**TASK**. Wherever a line in the data holds the word "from", pull that line out.

**DATA SHOWN**.
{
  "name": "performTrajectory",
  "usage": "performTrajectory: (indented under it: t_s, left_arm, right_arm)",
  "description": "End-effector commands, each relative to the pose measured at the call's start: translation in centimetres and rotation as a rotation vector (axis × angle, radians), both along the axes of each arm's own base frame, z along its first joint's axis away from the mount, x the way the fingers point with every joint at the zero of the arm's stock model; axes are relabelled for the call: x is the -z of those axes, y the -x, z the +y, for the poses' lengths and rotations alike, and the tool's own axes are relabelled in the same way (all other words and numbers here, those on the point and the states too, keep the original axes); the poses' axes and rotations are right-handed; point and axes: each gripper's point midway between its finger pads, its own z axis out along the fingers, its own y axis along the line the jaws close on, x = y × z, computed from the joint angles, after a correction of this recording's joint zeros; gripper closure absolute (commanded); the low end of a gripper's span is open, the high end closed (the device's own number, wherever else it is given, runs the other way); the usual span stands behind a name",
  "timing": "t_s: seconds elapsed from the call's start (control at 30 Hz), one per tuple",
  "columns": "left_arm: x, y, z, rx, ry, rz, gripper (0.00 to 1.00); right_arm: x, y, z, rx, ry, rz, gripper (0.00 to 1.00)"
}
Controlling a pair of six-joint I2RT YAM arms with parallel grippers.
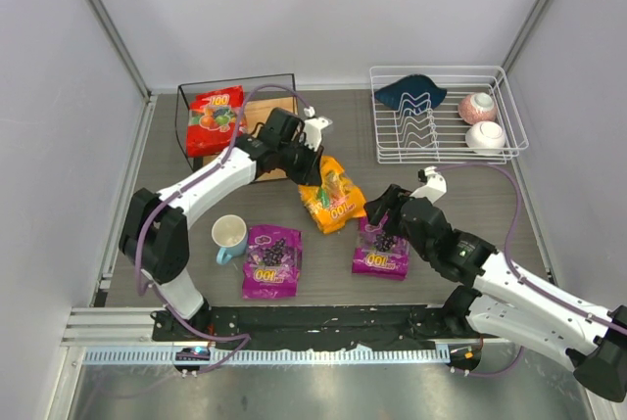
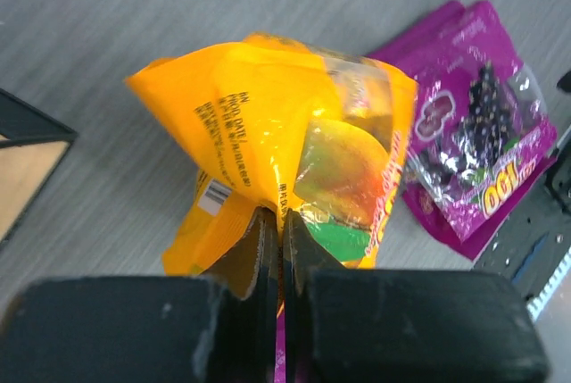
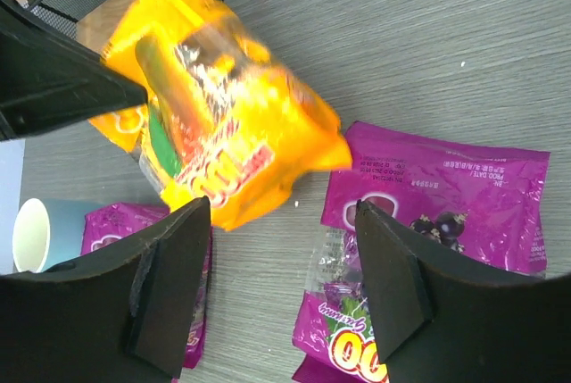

**RESPONSE AREA**.
  "description": "End-effector commands, each relative to the pose measured at the call's start: translation in centimetres and rotation as a rotation vector (axis × angle, radians), both along the axes of each arm's own base frame, z along its first joint's axis away from the mount, x the way the fingers point with every joint at the zero of the arm's stock model; axes are relabelled for the call: x is the -z of those axes, y the -x, z the +y, for the poses' lengths and rotations alike, and the tool's own axes are relabelled in the same way (all other words and numbers here, those on the point and the states too, keep the original axes); the poses' axes and rotations are right-handed; point and axes: each gripper's point midway between its finger pads, its own z axis out along the fingers, its own y axis along the line the jaws close on, x = y × z, computed from the joint angles, after a correction of this recording's joint zeros; gripper closure absolute (commanded); the low end of a gripper's span is open, the high end closed (the device's own number, wherever else it is given, runs the other way); the usual span stands behind a name",
  "timing": "t_s: seconds elapsed from the call's start (control at 30 Hz), one per tuple",

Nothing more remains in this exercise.